I was one of the many people who took the last ride on a redbird, having boarded at 5th Avenue in Manhattan and riding out to it's last stop at Willets Point/Shea Stadium.

You can find some pictures that I took in this post over at Railfan.net.


----------



## Viewliner (Nov 3, 2003)

Wish I could've been there. Did have the privlage of riding it in the past, I hated them then. Its funny how when you're about to lose/have lost something you earn a new appreciation for it. I enjoyed getting a look at them in the yard when I went to Shea about a month ago. They have much more character than the ones runnning now. I was disappointed that I didn't get to ride one on the way back from Shea.


----------



## tp49 (Nov 3, 2003)

Why only out to Shea and not to Main Street Flushing, is that station closed or was it just too small to handle the crowd?


----------



## Viewliner (Nov 3, 2003)

tp49 said:


> Why only out to Shea and not to Main Street Flushing, is that station closed or was it just too small to handle the crowd?
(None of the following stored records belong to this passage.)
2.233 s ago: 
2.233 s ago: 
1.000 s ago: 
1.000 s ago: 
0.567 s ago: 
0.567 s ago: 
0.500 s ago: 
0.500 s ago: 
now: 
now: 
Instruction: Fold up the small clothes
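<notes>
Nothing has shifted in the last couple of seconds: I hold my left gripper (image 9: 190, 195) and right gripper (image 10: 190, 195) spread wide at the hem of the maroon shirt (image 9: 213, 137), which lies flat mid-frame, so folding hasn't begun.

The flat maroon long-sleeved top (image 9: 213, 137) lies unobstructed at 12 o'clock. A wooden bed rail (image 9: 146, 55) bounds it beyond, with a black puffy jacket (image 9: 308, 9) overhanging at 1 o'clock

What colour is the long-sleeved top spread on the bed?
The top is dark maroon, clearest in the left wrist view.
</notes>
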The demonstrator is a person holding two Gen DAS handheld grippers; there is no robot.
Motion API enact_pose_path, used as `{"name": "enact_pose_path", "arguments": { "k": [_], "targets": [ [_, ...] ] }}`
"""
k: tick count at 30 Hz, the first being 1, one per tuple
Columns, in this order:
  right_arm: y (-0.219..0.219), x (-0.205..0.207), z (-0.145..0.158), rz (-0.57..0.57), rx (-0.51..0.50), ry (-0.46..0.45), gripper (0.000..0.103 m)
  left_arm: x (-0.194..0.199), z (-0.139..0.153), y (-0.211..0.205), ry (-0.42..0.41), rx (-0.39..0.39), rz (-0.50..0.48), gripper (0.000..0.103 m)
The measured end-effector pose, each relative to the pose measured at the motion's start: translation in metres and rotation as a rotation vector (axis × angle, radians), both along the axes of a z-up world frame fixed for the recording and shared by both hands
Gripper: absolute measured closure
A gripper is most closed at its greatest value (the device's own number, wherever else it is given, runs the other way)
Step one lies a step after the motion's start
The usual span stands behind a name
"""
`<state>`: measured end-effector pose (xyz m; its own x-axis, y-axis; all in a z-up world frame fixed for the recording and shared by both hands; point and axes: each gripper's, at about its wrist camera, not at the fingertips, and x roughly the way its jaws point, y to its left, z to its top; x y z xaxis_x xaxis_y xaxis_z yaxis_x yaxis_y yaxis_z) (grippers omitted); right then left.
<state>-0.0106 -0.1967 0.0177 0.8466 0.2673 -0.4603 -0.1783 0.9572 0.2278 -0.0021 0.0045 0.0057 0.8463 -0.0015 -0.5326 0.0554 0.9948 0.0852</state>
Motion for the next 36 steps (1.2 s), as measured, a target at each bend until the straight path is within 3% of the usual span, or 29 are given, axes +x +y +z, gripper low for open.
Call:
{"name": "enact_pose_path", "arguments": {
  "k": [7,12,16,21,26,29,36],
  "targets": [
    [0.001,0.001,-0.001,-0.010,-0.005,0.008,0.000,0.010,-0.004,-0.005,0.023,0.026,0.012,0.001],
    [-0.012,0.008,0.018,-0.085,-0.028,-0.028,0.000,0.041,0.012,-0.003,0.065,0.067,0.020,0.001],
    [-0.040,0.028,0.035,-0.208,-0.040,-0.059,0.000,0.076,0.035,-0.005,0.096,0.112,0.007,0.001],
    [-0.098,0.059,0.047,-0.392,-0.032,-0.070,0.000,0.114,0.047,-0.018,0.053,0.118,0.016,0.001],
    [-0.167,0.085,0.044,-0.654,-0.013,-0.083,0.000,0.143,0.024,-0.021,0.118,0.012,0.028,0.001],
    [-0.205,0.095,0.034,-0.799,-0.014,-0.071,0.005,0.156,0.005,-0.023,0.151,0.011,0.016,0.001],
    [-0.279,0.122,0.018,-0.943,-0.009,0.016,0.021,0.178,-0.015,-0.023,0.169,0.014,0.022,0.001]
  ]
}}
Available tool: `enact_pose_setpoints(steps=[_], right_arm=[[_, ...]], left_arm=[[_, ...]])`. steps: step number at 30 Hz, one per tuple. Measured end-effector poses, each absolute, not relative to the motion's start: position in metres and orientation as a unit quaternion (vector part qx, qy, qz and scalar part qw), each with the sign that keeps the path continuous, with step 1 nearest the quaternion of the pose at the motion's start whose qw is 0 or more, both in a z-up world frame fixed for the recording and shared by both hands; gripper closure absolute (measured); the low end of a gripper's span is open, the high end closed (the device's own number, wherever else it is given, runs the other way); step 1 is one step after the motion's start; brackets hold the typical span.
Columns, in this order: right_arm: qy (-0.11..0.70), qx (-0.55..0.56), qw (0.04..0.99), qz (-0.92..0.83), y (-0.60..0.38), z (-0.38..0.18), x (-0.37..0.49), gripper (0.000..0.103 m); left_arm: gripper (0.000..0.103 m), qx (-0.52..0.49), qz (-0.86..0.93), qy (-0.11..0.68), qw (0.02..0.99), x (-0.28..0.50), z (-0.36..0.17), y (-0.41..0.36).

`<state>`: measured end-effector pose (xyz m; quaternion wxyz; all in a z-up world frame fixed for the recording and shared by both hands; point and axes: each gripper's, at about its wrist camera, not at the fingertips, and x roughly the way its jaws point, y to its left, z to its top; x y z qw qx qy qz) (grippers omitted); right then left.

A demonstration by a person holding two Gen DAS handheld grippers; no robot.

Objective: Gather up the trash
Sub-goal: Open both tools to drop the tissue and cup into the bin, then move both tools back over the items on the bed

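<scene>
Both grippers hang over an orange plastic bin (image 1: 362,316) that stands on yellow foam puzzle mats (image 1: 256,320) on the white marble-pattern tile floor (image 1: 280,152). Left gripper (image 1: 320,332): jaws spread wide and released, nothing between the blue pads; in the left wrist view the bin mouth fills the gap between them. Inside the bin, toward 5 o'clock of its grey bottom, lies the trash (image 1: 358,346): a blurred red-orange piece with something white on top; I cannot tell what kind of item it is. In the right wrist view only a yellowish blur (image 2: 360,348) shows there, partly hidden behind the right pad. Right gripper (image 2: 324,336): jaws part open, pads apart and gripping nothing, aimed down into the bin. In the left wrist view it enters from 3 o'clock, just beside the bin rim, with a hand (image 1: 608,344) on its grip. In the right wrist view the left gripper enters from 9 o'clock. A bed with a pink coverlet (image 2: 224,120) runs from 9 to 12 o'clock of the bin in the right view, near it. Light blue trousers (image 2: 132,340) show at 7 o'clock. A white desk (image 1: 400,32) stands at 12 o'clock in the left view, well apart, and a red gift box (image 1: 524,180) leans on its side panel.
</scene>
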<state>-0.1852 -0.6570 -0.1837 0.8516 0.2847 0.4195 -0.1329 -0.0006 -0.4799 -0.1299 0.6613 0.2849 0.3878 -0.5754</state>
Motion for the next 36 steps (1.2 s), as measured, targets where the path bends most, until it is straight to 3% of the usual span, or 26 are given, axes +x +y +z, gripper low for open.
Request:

Probably because the yard is right there.


----------



## AlanB (Nov 3, 2003)

tp49 said:


> Why only out to Shea and not to Main Street Flushing, is that station closed or was it just too small to handle the crowd?


No Flushing station is open.

I think that the chose Willets for a few reasons. One, since it is outside you have better lighting for pictures. Additionally if one shoots the photos right, you have the lovely backdrop of Shea Stadium.

Secondly, while not exactly crowd related, it does have to do with crowd control. At the Flushing stop, a three track stop, all platforms are open to all passengers at all times. Willets, which also has three tracks, is aranged in such a way that one platform is normally not open to the public. There is a side platform on the Flushing-bound local track that only sees use during the US Open at Flushing Meadows.

They held the press conference on this side platform and then posed for pictures. This also allowed them to keep one side of the train open for us to explore, without having regular passengers wandering in to await the trains departure.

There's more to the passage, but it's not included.